Mr Agar was recorded as driving a vehicle at 67kmh on the Nepean Highway at Edithvale on 18 June 2010. His speed was recorded by a Gatsometer Radar 24 – GSII road safety camera. This was less than 10kmh over the applicable speed limit of 60kmh. Mr Agar was charged with exceeding a prescribed speed limit contrary to r 20 of the Road Safety Rules 2009 (‘Road Safety Rules’). Mr Agar contested the charge.
Mr Agar was initially convicted and fined $146 by the Magistrates’ Court sitting at Moorabbin on 3 February 2012. He then appealed. The appeal was heard and determined by the County Court on 24 June 2013. Whilst the proceedings were transcribed, at some stage subsequent to June 2013 the transcript was ‘wiped’. Consequently, when Mr Agar’s application pursuant to O 56 of the Supreme Court (General Civil Procedure) Rules 2005 (‘Rules’) was heard by me, there was no transcript of the proceedings before Judge Gucciardo. However, the Judge Gucciardo’s notes were tendered as evidence. In addition, counsel who was briefed by the first defendant, Mr Pickering, filed two affidavits. Mr Agar also filed two affidavits.

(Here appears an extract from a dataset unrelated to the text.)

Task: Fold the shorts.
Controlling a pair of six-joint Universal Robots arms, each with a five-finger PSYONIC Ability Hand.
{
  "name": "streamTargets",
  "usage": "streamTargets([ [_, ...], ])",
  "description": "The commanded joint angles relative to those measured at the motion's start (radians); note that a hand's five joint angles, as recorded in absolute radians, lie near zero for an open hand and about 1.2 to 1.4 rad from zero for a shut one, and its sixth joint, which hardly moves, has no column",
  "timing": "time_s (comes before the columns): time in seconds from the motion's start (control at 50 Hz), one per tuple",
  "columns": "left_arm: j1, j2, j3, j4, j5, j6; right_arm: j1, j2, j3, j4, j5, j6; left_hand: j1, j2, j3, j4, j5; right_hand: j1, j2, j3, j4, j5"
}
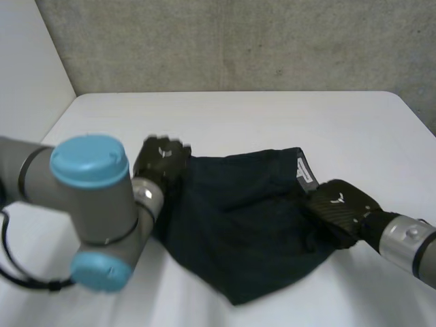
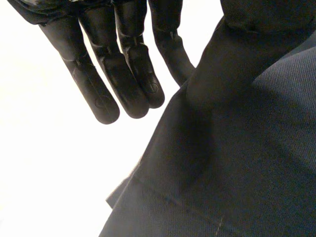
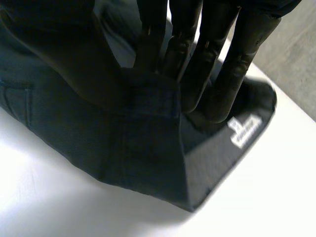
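Observation:
The dark navy shorts (image 1: 245, 225) lie crumpled on the white table (image 1: 272, 122), with a white label (image 1: 304, 172) at their right end. My left hand (image 1: 162, 160) is at the shorts' left edge. In the left wrist view its thumb (image 2: 222, 64) lies on the shorts (image 2: 237, 173) and pinches the edge against the nearest finger, while the other fingers (image 2: 106, 94) stretch straight over bare table. My right hand (image 1: 338, 208) is at the right edge, near the label. Its fingers (image 3: 207, 59) and thumb squeeze a raised fold of the shorts (image 3: 143, 148) beside the label (image 3: 245, 131).
My left arm's elbow with light-blue caps (image 1: 88, 204) stands over the near left of the table. A grey wall (image 1: 238, 41) runs behind the table's far edge, and a white wall (image 1: 27, 61) stands at the left.

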Motion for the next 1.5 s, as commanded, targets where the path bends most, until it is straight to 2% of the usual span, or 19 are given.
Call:
streamTargets([
  [0.02,0.081,-0.237,0.335,0.037,0.01,0.2,0.198,0.047,-0.137,-0.002,0.169,0.27,0.251,0.192,0.199,0.194,0.231,0.439,0.224,0.205,0.21,0.274],
  [0.04,0.084,-0.261,0.369,0.04,0.012,0.205,0.23,0.065,-0.16,-0.002,0.212,0.296,0.242,0.183,0.19,0.185,0.222,0.439,0.224,0.205,0.21,0.274],
  [0.06,0.09,-0.303,0.428,0.045,0.013,0.21,0.288,0.101,-0.207,-0.002,0.302,0.344,0.21,0.151,0.158,0.153,0.19,0.439,0.224,0.205,0.21,0.274],
  [0.1,0.09,-0.343,0.482,0.054,0.015,0.214,0.329,0.13,-0.25,-0.002,0.391,0.392,0.142,0.084,0.09,0.085,0.122,0.439,0.224,0.205,0.21,0.274],
  [0.12,0.092,-0.358,0.499,0.059,0.018,0.214,0.362,0.157,-0.29,-0.003,0.478,0.441,0.098,0.04,0.046,0.041,0.078,0.439,0.224,0.205,0.21,0.274],
  [0.2,0.09,-0.389,0.521,0.068,0.041,0.213,0.395,0.236,-0.374,-0.011,0.623,0.546,-0.567,-0.626,-0.619,-0.624,-0.587,0.439,0.224,0.205,0.21,0.274],
  [0.26,0.089,-0.369,0.466,0.059,0.047,0.208,0.399,0.286,-0.416,-0.017,0.656,0.593,-0.721,-0.78,-0.773,-0.778,-0.741,0.439,0.224,0.205,0.21,0.274],
  [0.36,0.095,-0.172,0.256,0.056,0.043,0.187,0.413,0.363,-0.5,-0.039,0.676,0.668,-0.909,-0.967,-0.961,-0.966,-0.929,0.439,0.224,0.205,0.21,0.274],
  [0.5,0.13,0.077,-0.02,0.05,0.043,0.063,0.407,0.365,-0.539,-0.08,0.729,0.707,-0.871,-0.93,-0.923,-0.928,-0.891,0.439,0.224,0.205,0.21,0.274],
  [0.62,0.15,0.306,-0.283,0.03,0.075,-0.181,0.398,0.333,-0.526,-0.105,0.734,0.745,-0.734,-0.792,-0.785,-0.79,-0.754,0.439,0.224,0.205,0.21,0.274],
  [0.72,0.153,0.38,-0.39,-0.027,0.116,-0.344,0.379,0.331,-0.52,-0.103,0.732,0.759,-0.642,-0.701,-0.694,-0.699,-0.662,0.439,0.224,0.205,0.21,0.274],
  [0.74,0.153,0.39,-0.415,-0.053,0.138,-0.391,0.378,0.333,-0.519,-0.102,0.732,0.759,-0.537,-0.596,-0.589,-0.594,-0.557,0.439,0.224,0.205,0.21,0.274],
  [0.82,0.147,0.386,-0.444,-0.116,0.199,-0.454,0.376,0.331,-0.508,-0.102,0.732,0.759,-0.346,-0.405,-0.398,-0.403,-0.366,0.439,0.224,0.205,0.21,0.274],
  [0.9,0.142,0.374,-0.453,-0.166,0.285,-0.459,0.373,0.329,-0.505,-0.1,0.731,0.761,-0.325,-0.383,-0.377,-0.382,-0.345,0.439,0.224,0.205,0.21,0.274],
  [0.98,0.144,0.285,-0.44,-0.17,0.308,-0.456,0.37,0.326,-0.502,-0.096,0.728,0.762,-0.331,-0.389,-0.383,-0.388,-0.351,0.439,0.224,0.205,0.21,0.274],
  [1.1,0.145,0.154,-0.368,-0.165,0.294,-0.451,0.363,0.311,-0.49,-0.096,0.722,0.761,-0.369,-0.427,-0.421,-0.426,-0.389,0.439,0.224,0.205,0.21,0.274],
  [1.24,0.142,0.032,-0.231,-0.121,0.199,-0.448,0.364,0.3,-0.474,-0.102,0.717,0.758,-0.445,-0.504,-0.497,-0.502,-0.465,0.439,0.224,0.205,0.21,0.274],
  [1.36,0.139,0.005,-0.162,-0.093,0.135,-0.447,0.373,0.3,-0.457,-0.106,0.717,0.75,-0.434,-0.492,-0.486,-0.49,-0.454,0.439,0.224,0.205,0.21,0.274],
  [1.5,0.138,0.016,-0.142,-0.075,0.133,-0.447,0.373,0.299,-0.457,-0.108,0.717,0.745,-0.428,-0.486,-0.48,-0.485,-0.448,0.439,0.224,0.205,0.21,0.274],
])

Relevant statutory provisions
The Road Safety Act 1986 (‘the Act’) contains a number of provisions that govern the use of evidence obtained by prescribed road safety cameras:
(a)Section 3 of the Act defines prescribed road safety camera to mean a type or class of road safety camera that is prescribed by regulations for the purpose of this Act.
(b)Regulation 29(1)(a) of the Road Safety (General) Regulations 2009 (‘Regulations’) provides that all offences in the Act for breaches of the Road Safety Rules which involve a driver exceeding the applicable speed limit are prescribed offences which may be detected by a prescribed road safety camera.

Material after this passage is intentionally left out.